Eviction filings have steadily increased since Colorado’s statewide eviction moratorium expired on New Year’s Day. Between January and October, 17,696 evictions were filed across the state. The majority of evictions have been filed in high-population counties, including Arapahoe, Adams, El Paso, Jefferson and Denver. Other counties, including Weld, Pueblo, Alamosa and Montrose, have also seen high eviction filing rates compared to their renter population.


The Colorado Department of Local Affairs has distributed $163 million in rental and mortgage assistance funds as of Sept. 22 — only 15.2% of the federal funds available to tenants and landlords in need of support, according to The Colorado Sun.

Here’s what renters and landlords need to know about evictions in the state, including new laws that recently took effect:

Tenants are no longer protected by a federal eviction moratorium

The U.S. Supreme Court released an opinion on Aug. 26 that ended a national eviction moratorium, which was issued by the Centers for Disease Control and Prevention on Aug. 3. Prior to the Supreme Court ruling, the protection was set to expire on Oct. 3. 
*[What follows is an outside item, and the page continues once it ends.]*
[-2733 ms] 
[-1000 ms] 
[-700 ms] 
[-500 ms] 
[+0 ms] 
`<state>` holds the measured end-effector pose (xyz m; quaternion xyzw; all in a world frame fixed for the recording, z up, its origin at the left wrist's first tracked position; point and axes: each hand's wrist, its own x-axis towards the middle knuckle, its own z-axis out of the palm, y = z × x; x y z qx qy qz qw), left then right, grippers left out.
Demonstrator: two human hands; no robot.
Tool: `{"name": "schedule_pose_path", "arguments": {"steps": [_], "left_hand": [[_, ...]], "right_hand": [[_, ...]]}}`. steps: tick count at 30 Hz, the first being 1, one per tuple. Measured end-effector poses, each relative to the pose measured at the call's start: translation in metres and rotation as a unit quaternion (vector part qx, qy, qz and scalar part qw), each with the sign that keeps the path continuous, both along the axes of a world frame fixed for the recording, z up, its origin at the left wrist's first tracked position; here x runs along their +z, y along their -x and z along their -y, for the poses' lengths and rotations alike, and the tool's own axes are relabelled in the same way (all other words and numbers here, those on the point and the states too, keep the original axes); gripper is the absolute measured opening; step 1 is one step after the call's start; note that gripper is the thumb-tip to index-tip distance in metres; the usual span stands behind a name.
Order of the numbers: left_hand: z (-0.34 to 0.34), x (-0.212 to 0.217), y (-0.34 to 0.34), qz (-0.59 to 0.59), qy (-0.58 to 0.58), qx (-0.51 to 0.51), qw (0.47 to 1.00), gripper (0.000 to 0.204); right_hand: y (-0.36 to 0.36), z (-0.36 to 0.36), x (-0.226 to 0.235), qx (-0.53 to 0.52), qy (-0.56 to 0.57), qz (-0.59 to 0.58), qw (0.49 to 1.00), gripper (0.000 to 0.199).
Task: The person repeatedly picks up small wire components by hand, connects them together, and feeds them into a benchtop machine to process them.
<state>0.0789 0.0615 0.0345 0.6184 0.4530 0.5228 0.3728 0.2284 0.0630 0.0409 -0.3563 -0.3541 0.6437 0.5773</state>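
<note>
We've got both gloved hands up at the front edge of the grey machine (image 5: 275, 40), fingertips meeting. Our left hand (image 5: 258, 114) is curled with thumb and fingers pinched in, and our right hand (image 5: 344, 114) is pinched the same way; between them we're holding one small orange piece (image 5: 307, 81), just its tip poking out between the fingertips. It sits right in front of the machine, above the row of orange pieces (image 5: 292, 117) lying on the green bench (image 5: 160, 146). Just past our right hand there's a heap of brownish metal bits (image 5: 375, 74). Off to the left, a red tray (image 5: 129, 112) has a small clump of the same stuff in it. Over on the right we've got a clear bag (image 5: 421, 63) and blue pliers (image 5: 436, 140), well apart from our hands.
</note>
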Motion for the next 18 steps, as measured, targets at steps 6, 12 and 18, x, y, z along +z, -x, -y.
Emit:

The short-lived ban came days after a broader federal moratorium expired on Aug 1. Prior to being struck down by the Supreme Court, the order protected renters behind on their payments who were living in counties with high or substantial rates of community COVID-19 transmission, or places with more than 50 COVID-19 cases per 100,000 residents.

Colorado’s statewide eviction moratorium — which added protections for people with expired or month-to-month leases — expired on Jan. 1.

A landlord can file for eviction 10 days after notice of default for nonpayment of rent

A previous executive order by Gov. Jared Polis gave tenants who had pending emergency rental assistance applications a 30-day period to get caught up on rent before their landlord could begin eviction proceedings. Polis ended that extra protection Oct. 3.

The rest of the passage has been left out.